Usual fixed-size box-counting algorithms are inefficient for
computing generalized fractal dimensions in the range of q<0. In
this Letter we describe a new numerical algorithm specifically
devised to estimate generalized dimensions for large negative q,
providing evidence of its better performance. We compute the
complete spectrum of the Hénon attractor, and interpret our
results in terms of a ``phase transition'' between different
multiplicative laws.
Multifractal Formalism for Infinite Multinomial Measures
R. H. Riedi and B. B Mandelbrot,
Adv. Appl. Math. 189 (1995) 462-490.
There are strong reasons to believe that the multifractal spectrum
of DLA shows anomalies which have been termed left sided. In order
to show that this is compatible with strictly multiplicative
structures Mandelbrot et al. introduced a one parameter family of
multifractal measures invariant under infinitely many linear maps on
the real line. Under the assumption that the usual multifractal
formalism holds, the authors showed that the multifractal spectrum
of these measure is indeed left sided, i.e. they possess arbitrarily
large Hölder exponents and the spectrum is increasing over the
whole range of these values. Here, it is shown that the
multifractal formalism for self-similar measures does indeed hold
also in the infinite case, in particular that the singularity
exponents D(q) satisfy the usual equation of self-similar measures
and that the multifractal spectrum f(a) is the Legendre transform of
(q-1)D(q).
An Improved Multifractal Formalism and Self-Similar Measures
R. H. Riedi,
J. Math. Anal. Appl. 16 (1995) 132--150.
To characterize the geometry of a measure, its so-called generalized
dimensions D(q) have been introduced recently. The mathematically
precise definition given by Falconer turns out to be unsatisfactory
for reasons of convergence as well as of undesired sensitivity to
the particular choice of coordinates in the negative q range. A new
definition is introduced, which is based on box-counting too, but
which carries relevant information also for negative q. In
particular, rigorous proofs are provided for the Legendre connection
between generalized dimensions and the so-called multifractal
spectrum and for the implicit formula giving the generalized
dimensions of self-similar measures, which was until now known only
for positive q.
Explicit Lower Bounds of the Hausdorff Dimension
of Certain Self-Affine
Sets
R. H. Riedi,
Fractals in the Natural and Applied Sciences pp 313--324,
IFIP Transactions, M. Novak ed., North-Holland, Amsterdam 1994.

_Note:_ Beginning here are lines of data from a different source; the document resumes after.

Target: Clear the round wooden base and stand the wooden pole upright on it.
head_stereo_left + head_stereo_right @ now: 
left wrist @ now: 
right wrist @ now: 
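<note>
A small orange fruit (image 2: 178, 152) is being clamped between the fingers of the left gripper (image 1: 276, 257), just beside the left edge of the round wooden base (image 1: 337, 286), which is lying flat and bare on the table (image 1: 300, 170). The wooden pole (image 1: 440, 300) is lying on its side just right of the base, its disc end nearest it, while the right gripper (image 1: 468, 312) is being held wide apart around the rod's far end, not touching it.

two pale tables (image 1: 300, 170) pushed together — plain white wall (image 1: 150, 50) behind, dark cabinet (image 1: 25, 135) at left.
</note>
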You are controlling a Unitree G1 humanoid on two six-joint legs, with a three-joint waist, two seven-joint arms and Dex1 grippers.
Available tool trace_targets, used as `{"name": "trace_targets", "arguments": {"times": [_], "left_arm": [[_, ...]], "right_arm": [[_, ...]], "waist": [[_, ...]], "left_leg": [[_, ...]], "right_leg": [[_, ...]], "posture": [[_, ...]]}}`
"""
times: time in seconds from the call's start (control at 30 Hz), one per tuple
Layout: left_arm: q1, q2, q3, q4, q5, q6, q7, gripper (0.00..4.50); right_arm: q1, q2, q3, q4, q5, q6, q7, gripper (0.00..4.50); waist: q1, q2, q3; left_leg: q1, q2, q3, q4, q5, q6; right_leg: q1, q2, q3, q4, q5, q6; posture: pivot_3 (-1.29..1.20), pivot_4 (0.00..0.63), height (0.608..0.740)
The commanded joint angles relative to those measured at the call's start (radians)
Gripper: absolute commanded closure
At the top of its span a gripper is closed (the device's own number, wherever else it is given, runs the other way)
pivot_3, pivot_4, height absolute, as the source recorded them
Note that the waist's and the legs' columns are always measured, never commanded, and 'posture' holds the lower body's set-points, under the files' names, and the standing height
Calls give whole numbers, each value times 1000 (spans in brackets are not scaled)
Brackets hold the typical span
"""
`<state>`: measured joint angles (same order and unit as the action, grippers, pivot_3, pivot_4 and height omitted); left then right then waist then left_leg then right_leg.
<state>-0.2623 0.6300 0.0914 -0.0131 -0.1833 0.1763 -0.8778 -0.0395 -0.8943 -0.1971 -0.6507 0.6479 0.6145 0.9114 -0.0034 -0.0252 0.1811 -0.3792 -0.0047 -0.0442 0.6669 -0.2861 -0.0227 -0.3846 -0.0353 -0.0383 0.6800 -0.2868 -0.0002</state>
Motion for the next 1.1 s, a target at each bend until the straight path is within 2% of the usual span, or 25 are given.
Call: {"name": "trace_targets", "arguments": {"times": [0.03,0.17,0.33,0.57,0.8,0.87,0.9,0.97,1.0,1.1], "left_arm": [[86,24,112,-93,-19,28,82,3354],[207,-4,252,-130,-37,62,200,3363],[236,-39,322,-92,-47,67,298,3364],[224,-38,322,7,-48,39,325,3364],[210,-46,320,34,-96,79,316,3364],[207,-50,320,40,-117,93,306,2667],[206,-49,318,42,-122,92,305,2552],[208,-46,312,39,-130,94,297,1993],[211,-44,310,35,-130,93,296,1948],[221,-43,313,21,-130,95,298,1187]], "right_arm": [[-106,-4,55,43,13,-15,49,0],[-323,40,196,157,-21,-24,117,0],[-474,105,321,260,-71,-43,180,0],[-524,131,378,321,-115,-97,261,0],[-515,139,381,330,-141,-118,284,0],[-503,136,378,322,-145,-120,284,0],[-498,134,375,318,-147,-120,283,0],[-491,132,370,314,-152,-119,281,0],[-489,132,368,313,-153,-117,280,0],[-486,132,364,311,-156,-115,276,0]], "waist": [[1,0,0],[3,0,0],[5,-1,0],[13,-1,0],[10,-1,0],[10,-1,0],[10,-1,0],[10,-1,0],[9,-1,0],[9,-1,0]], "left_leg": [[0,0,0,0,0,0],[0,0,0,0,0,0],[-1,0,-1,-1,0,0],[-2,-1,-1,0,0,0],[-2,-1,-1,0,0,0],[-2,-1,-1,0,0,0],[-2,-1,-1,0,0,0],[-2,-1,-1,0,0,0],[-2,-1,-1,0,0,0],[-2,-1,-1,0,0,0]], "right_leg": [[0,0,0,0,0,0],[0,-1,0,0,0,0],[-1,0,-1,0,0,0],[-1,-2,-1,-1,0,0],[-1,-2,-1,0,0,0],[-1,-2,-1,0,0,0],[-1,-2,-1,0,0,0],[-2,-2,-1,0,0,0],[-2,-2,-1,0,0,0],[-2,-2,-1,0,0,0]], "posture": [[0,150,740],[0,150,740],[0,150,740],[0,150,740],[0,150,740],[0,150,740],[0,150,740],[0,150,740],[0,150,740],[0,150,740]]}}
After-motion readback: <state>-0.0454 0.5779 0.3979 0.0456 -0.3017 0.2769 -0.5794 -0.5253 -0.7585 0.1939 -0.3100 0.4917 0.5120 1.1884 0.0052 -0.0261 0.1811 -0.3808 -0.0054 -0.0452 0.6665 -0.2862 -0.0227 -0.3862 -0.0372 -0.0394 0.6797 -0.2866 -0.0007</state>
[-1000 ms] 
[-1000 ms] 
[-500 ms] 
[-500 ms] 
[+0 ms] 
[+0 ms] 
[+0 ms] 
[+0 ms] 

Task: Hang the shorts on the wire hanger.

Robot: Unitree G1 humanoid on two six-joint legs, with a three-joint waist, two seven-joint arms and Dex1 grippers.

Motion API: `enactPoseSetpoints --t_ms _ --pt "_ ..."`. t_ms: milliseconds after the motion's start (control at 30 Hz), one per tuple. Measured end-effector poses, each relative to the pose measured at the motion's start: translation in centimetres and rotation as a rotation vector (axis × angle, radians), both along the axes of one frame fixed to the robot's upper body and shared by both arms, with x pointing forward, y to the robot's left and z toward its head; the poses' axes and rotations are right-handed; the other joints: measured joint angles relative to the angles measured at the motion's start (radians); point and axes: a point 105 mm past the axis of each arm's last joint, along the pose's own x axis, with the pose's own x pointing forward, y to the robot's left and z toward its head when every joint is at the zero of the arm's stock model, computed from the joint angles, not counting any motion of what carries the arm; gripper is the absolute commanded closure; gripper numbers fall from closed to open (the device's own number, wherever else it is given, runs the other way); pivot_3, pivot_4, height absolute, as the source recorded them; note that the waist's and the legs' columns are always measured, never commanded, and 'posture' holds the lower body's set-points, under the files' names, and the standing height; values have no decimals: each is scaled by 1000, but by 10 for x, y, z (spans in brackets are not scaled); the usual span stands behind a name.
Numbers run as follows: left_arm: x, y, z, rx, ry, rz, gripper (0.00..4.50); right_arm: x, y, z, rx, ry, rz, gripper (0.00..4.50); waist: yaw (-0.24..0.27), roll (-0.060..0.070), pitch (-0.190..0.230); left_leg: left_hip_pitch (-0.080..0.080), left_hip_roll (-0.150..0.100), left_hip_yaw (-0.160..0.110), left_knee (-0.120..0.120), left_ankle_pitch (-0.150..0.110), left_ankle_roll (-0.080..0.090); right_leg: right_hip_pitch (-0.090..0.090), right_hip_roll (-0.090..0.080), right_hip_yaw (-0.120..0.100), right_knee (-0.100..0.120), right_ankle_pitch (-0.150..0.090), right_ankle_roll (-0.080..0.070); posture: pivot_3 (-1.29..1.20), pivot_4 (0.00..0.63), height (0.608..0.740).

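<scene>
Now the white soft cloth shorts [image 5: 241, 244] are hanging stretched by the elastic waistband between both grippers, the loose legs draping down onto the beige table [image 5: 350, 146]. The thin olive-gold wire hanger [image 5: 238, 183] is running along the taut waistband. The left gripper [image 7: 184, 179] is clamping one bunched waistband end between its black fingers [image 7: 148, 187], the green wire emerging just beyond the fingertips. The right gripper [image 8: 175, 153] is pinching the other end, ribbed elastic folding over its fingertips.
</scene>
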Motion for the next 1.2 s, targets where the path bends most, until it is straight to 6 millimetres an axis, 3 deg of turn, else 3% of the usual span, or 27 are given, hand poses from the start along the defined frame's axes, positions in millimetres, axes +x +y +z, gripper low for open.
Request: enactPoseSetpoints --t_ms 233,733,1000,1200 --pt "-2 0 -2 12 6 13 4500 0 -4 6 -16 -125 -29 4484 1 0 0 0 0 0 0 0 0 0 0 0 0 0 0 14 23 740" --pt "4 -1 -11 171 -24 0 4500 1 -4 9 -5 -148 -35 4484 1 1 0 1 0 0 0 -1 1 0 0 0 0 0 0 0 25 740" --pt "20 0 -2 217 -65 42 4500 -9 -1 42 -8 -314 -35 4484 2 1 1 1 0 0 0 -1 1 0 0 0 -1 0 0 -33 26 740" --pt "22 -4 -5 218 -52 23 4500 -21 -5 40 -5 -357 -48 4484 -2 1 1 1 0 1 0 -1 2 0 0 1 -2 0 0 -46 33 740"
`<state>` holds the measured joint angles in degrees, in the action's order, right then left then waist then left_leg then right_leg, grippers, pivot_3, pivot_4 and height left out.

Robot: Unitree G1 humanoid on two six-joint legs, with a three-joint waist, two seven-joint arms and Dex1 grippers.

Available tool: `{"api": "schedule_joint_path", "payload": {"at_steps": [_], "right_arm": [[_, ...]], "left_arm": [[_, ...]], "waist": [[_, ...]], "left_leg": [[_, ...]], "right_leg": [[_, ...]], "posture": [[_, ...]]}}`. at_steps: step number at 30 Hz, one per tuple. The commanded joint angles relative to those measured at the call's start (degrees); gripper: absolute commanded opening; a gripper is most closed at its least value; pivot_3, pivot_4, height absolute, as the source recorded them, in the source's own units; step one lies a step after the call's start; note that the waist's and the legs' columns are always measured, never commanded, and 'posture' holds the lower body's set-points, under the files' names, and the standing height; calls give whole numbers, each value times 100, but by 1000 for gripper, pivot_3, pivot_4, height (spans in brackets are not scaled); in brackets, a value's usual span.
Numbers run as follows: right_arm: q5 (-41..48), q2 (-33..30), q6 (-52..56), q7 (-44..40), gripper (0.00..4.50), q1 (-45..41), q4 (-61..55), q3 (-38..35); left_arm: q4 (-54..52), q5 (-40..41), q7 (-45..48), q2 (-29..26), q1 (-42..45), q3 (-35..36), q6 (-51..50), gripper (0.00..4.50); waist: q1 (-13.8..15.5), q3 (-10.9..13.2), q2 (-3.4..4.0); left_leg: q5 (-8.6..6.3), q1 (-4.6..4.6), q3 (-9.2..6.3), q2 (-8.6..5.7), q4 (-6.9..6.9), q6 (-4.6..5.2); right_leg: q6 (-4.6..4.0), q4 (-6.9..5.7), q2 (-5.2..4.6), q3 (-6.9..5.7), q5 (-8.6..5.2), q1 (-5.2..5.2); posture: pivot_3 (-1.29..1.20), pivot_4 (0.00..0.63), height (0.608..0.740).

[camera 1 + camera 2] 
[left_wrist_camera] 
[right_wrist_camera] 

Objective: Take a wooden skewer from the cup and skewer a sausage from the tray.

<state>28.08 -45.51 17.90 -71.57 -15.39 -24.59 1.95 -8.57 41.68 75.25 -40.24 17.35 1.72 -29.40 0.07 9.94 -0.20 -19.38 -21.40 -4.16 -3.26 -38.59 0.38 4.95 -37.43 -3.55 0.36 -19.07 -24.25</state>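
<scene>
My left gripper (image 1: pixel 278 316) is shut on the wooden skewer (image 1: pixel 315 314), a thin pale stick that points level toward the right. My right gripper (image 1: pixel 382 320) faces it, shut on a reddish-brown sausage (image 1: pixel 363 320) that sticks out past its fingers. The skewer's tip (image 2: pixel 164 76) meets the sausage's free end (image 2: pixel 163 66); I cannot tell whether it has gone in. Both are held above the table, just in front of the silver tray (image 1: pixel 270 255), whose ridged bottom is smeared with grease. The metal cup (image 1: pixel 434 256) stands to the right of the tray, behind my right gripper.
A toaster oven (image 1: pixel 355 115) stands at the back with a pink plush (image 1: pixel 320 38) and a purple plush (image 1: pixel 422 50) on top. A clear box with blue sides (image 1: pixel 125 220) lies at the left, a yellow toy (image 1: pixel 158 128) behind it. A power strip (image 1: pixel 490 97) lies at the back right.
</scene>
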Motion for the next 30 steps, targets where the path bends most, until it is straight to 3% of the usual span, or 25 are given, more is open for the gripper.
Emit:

A lower bound of the Hausdorff dimension of certain self-affine sets
is given. Moreover, this and other known bounds such as the box
dimension are expressed in terms of solutions of simple equations
involving the singular values of the affinities.
An Improved Multifractal Formalism and Self-affine Measures
R. H. Riedi,
Summary of Ph.D. thesis ETH Zurich, Switzerland, 1993
This document is a four page summary of my Ph.D. thesis in which
multifractal formalism based on counting on coarse levels (as
opposed to a dimensional approach) is developed (see also
J. Math. Anal. Appl. 16 (1995) 132--150). This
formalism is then applied to self-affine measures discovering
phase transitions which are not present with self-similar
measures.
An introduction to multifractals
R. H. Riedi,
Rice University, 1997 (Version May 1, 1998)
This is an easy read introduction to multifractals. We start with a
thorough study of the Binomial measure from a multifractal point of
view, introducing the main multifractal tools. We then continue by
showing how to generate more general multiplicative measures and
close by presenting an extensive set of examples on which we
elaborate how to `read' a multifractal spectrum.